Historically, “dynamic scoring” has always been a talking point: Republicans have insisted that official forecasts are wrong because they fail to use dynamic scoring. In 2015, the GOP Congress ordered the Joint Committee on Taxation, the federal agency that measures the impact of tax changes, to incorporate dynamic scoring. But it seems unlikely that JCT will assume the kinds of “yuge” dynamic effects that conservative ideologues prefer.

The next source of money is repealing Obamacare. The connection between the two issues might seem obscure, but it matters technically. The Republican plan to repeal Obamacare would eliminate all the taxes that were raised to help pay for the benefits — about $1.2 trillion over the next decade. This would lower the baseline of tax revenue, meaning that Republicans would need to design a tax code that raises $1.2 trillion less in revenue in order to be “revenue-neutral.” That makes it crucial for them to repeal Obamacare before they cut taxes.

Obamacare repeal was expected to be a rapid step, already wrapping up by now. Instead it is a quagmire with no end in sight. Of the many reasons the repeal crusade is failing, one of them is that the revenue trick is a little too clever. Some Republicans realize that if they repeal all of Obamacare’s taxes first, they’ll have no way to pay for a replacement plan later. So, as Obamacare bogs down, it has also bogged down what was supposed to be a rapid-fire progression to tax reform. (Budget expert Stan Collender has pointed out that the Republicans have designed an intricate legislative sequence to enact their plans that might collapse altogether.)

The third and final source of money was supposed to be a border-adjustment tax. This is a complicated idea that would essentially tax imported goods. The concept has a lot of support among tax experts, at least in theory. The idea has several attractions for the GOP. First, by increasing costs of imported goods and decreasing costs on exports, it would seem to fulfill Trump’s promise of an “America First” trade policy. Second, if designed properly, it would raise another trillion dollars a decade or so. And, because it would function as a kind of sales tax, it would be paid mostly by the middle class and the poor. Essentially, it would free up another trillion dollars for lower taxes to be paid by the rich.

This explains why Paul Ryan has evangelized so fervently on behalf of this idea of a border-adjustment tax. It holds the key to his dream of enacting a large, permanent tax cut for the rich.

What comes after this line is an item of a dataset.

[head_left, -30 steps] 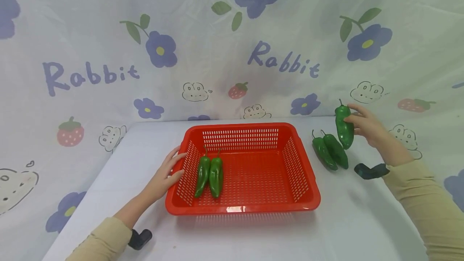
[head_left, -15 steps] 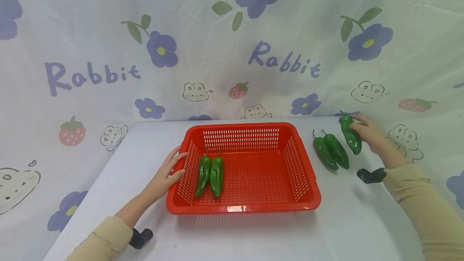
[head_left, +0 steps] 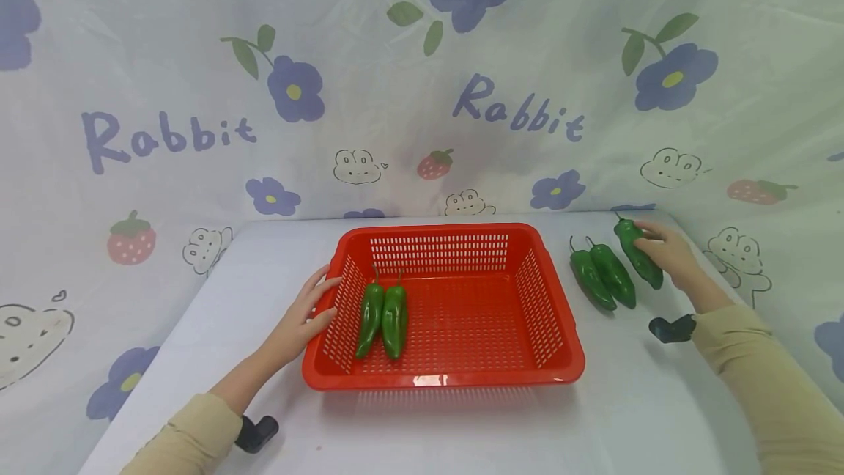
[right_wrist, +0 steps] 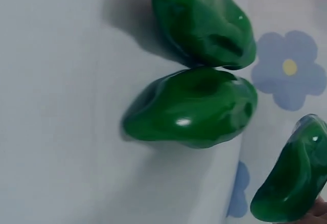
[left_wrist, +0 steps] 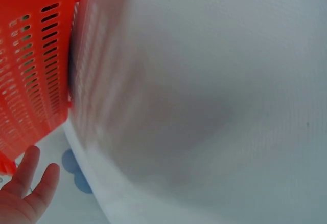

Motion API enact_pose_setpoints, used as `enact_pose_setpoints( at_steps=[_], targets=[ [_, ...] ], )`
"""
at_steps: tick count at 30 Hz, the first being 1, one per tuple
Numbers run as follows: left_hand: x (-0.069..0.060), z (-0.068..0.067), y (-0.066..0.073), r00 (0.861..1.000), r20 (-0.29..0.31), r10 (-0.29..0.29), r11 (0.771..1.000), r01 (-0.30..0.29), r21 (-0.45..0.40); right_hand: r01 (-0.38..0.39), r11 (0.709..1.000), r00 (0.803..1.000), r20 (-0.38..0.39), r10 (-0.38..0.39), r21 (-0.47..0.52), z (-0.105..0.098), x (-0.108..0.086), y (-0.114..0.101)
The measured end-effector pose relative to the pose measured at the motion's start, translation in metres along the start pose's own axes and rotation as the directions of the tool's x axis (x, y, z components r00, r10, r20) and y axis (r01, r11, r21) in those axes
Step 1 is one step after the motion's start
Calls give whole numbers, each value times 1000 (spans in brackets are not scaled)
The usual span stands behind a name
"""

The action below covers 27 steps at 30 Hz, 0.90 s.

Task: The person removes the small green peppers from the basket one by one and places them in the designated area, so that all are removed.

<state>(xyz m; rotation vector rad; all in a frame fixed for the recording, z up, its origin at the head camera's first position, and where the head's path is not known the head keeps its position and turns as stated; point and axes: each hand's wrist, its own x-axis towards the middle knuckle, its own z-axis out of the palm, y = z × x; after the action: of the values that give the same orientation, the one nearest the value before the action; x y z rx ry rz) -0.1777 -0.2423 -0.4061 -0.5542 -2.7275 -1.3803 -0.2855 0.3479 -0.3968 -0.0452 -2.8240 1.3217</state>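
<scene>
"What's the right hand [head_left: 669, 249] doing?"

"Pinching a glossy, long green pepper with a thin stem [head_left: 631, 244] between thumb and fingers. Taking the basket as the clock's centre, that's between two and three o'clock. I can't tell whether it touches the white tabletop [head_left: 461, 431]."

"Anything beside it?"

"Two similar peppers [head_left: 613, 275] lying side by side on the tabletop, near three o'clock, between it and the basket."

"And the basket itself?"

"A red, rectangular plastic basket with slotted walls [head_left: 438, 381]. Two more green peppers [head_left: 394, 322] lie inside, towards nine o'clock, stems pointing to twelve."

"The left hand [head_left: 300, 325]?"

"At nine o'clock, resting on the rim, fingers loose and spread, not clenched."

"Any writing?"

"'Rabbit', twice, in purple on the pale patterned sheet [head_left: 363, 42] behind: one [head_left: 168, 139] at ten o'clock, another [head_left: 519, 108] at one. I can read no brand or label."
</scene>
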Motion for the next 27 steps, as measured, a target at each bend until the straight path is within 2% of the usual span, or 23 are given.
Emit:
enact_pose_setpoints(
  at_steps=[7,21,27],
  targets=[
    [0,0,-1,1000,0,0,1000,0,0,-29,999,999,-20,28,-42,6,0,11],
    [0,1,-2,1000,-6,4,1000,-4,-6,-67,997,996,-62,64,-41,16,2,26],
    [0,2,-3,1000,-10,4,1000,-4,-6,-91,995,994,-56,89,-39,18,3,32]
  ],
)
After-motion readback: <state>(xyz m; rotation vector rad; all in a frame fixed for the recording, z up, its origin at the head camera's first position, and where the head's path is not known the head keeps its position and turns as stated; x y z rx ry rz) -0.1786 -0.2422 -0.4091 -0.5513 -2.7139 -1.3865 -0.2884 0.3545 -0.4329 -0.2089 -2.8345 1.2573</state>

There are, alas, enormous barriers to making Ryan’s dream a reality. Among American businesses, the border-adjustment tax creates winners and losers. Among the latter are big-box retailers like Walmart. The divide among business lobbyists has produced a divide among Republicans, many of whom loathe the border-adjustment tax. (Leading the opposition is Senator Tom Cotton, who represents Walmart’s home state of Arkansas.) Divisive policies often pass Congress. But in this case, Republicans need near-total unanimity, since they’re not going to attract any Democratic votes for a huge tax cut for the rich.

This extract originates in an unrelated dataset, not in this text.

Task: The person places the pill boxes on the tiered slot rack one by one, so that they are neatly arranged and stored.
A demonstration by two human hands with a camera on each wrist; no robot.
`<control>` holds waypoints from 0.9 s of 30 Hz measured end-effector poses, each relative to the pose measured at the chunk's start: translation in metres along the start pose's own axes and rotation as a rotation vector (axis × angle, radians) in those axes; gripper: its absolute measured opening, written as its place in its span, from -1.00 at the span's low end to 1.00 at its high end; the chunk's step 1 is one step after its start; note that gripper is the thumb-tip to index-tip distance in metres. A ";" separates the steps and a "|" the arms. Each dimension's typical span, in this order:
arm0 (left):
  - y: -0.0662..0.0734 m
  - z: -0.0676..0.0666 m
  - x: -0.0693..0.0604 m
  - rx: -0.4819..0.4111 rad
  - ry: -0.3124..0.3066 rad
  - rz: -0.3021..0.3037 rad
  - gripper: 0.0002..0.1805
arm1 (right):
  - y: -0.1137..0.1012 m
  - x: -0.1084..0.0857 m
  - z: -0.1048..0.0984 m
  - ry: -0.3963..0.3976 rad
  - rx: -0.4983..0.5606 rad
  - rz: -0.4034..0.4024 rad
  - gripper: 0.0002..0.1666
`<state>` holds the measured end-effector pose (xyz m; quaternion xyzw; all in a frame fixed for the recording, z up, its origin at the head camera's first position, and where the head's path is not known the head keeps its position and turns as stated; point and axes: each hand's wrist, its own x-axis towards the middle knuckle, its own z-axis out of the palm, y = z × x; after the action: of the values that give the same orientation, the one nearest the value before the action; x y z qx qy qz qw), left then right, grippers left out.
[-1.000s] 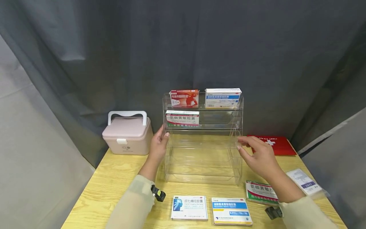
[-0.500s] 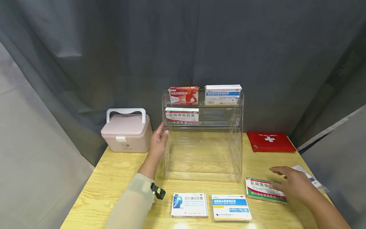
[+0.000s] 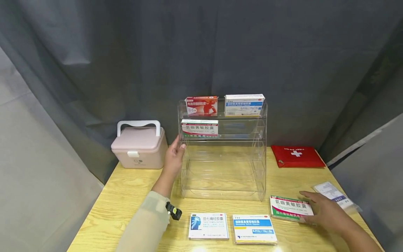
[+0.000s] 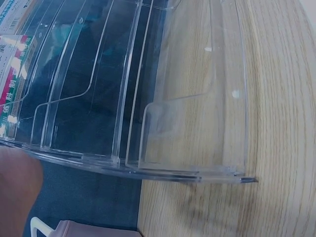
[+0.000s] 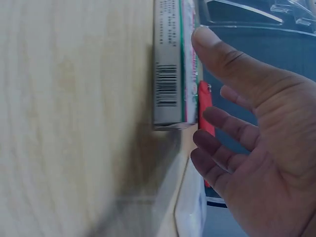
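A clear acrylic tiered rack (image 3: 221, 168) stands upright on the table. My left hand (image 3: 174, 157) grips its left side panel, thumb in front; in the left wrist view only part of the hand shows at the rack's edge. My right hand (image 3: 329, 211) is at the right end of a green-and-white medicine box (image 3: 288, 208) lying flat. In the right wrist view the thumb is at the box's edge and the fingers are spread apart; whether the thumb touches it I cannot tell. The rack holds a red box (image 3: 202, 106), a blue-and-white box (image 3: 244, 105) and another green-and-white box (image 3: 199, 128).
On the table's front lie a white box with a blue head picture (image 3: 209, 226) and a blue-and-white box (image 3: 254, 229). A clear-bagged white pack (image 3: 335, 194) and a red first aid pouch (image 3: 297, 156) lie at right. A pink lidded case (image 3: 138, 147) stands left.
My right hand has left the rack's right side and moved right and down to the green-and-white box on the table. My left hand has stayed on the rack.
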<state>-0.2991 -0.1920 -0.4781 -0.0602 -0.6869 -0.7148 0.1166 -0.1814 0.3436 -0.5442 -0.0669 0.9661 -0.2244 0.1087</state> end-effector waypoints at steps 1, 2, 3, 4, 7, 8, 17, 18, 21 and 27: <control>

Even if they can somehow corral their dissenters, it’s far from clear the border-adjustment tax would work as promised. It’s very unclear that a concept as complex and novel can actually be written into law in the time frame Republicans want. Of course, from the GOP’s perspective, the issue isn’t whether the tax works but whether it is scored as having worked for the purposes of their budget. But two tax experts I spoke with expressed doubt that Congress can actually write a workable border-adjustment plan that raises the revenue they hope for, even if it wants to.

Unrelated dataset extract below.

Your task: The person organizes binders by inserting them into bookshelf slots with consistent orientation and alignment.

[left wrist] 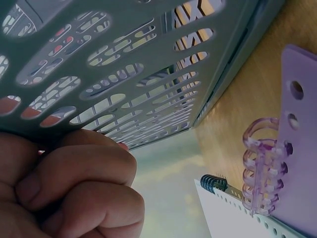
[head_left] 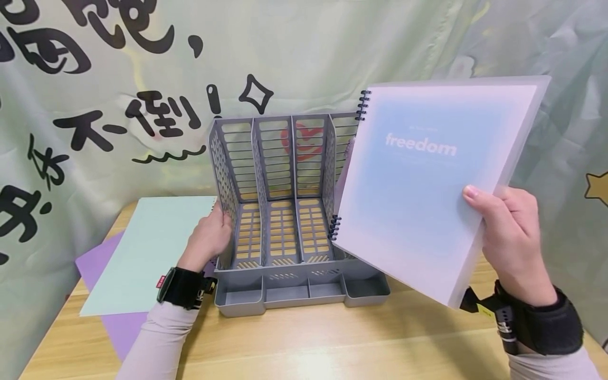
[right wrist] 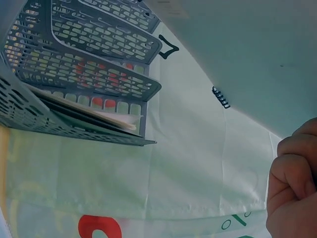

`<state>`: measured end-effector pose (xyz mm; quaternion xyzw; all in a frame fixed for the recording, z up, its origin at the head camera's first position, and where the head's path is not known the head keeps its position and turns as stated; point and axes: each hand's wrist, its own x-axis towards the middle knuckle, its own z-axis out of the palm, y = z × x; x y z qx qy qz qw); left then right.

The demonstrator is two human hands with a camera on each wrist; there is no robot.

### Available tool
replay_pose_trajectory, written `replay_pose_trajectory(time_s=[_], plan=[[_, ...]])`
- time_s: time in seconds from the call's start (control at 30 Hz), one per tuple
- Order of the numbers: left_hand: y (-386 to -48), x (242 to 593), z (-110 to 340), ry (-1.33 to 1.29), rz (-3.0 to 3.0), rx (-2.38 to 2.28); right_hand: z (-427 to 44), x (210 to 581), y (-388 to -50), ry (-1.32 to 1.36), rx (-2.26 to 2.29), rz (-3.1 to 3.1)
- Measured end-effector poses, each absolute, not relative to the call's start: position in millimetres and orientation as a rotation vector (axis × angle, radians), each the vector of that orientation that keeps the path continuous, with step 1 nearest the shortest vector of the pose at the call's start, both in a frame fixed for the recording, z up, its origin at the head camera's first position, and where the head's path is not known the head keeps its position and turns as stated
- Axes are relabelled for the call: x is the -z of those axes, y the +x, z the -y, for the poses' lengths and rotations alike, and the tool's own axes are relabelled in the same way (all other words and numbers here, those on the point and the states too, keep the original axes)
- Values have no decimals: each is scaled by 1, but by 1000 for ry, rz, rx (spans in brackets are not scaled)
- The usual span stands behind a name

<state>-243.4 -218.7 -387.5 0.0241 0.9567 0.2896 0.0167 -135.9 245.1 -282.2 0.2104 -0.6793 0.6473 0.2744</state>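
My right hand's (head_left: 513,227) fingers pinch the notebook (head_left: 423,184) at three o'clock; from here I judge it light, bendy, slick, best held opposite its rings (head_left: 363,105). My left hand (head_left: 209,237) grips the organizer's (head_left: 328,171) nine-o'clock side

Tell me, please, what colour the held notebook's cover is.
The cover is pale blue, fading to paler edges; the head view shows this best.

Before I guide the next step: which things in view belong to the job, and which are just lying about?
Belong to the job:
"freedom" notebook, held by the right hand
grey rack, gripped by the left hand
flat items in its end slot

Probably lying about:
mint notebook, untended, perhaps awaiting its turn
purple notebook, partly underneath, likewise
printed cloth, seemingly backdrop
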Motion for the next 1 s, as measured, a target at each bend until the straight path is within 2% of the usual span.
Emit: replay_pose_trajectory(time_s=[0.2,0.67,1.0], plan=[[-244,388,219,78,-2968,-906,-233,279,-138,454,-1683,1883],[-245,389,220,84,-2969,-903,-211,290,-156,638,-1603,1882],[-245,388,221,110,-2979,-892,-189,291,-164,563,-1404,1991]])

So where does that leave them? Probably in the same place they were in 2001. They could scale back on the tax cuts for the rich, but that would run counter to every impulse within the Republican Party. You will pry the tax cuts for the rich from Paul Ryan’s cold, dead hands. If Ryan’s plan fails, the next best thing to passing enormous, permanent tax cuts to the rich is to pass enormous, temporary tax cuts for the rich. If Obamacare repeal and the border-adjustment tax flounder, Congress will probably just go back to what worked (or, if you prefer, “worked”) 16 years ago. Republicans have control of Congress, and even if nothing else comes out of it and everything else falls part, the richest one percent are going to get paid.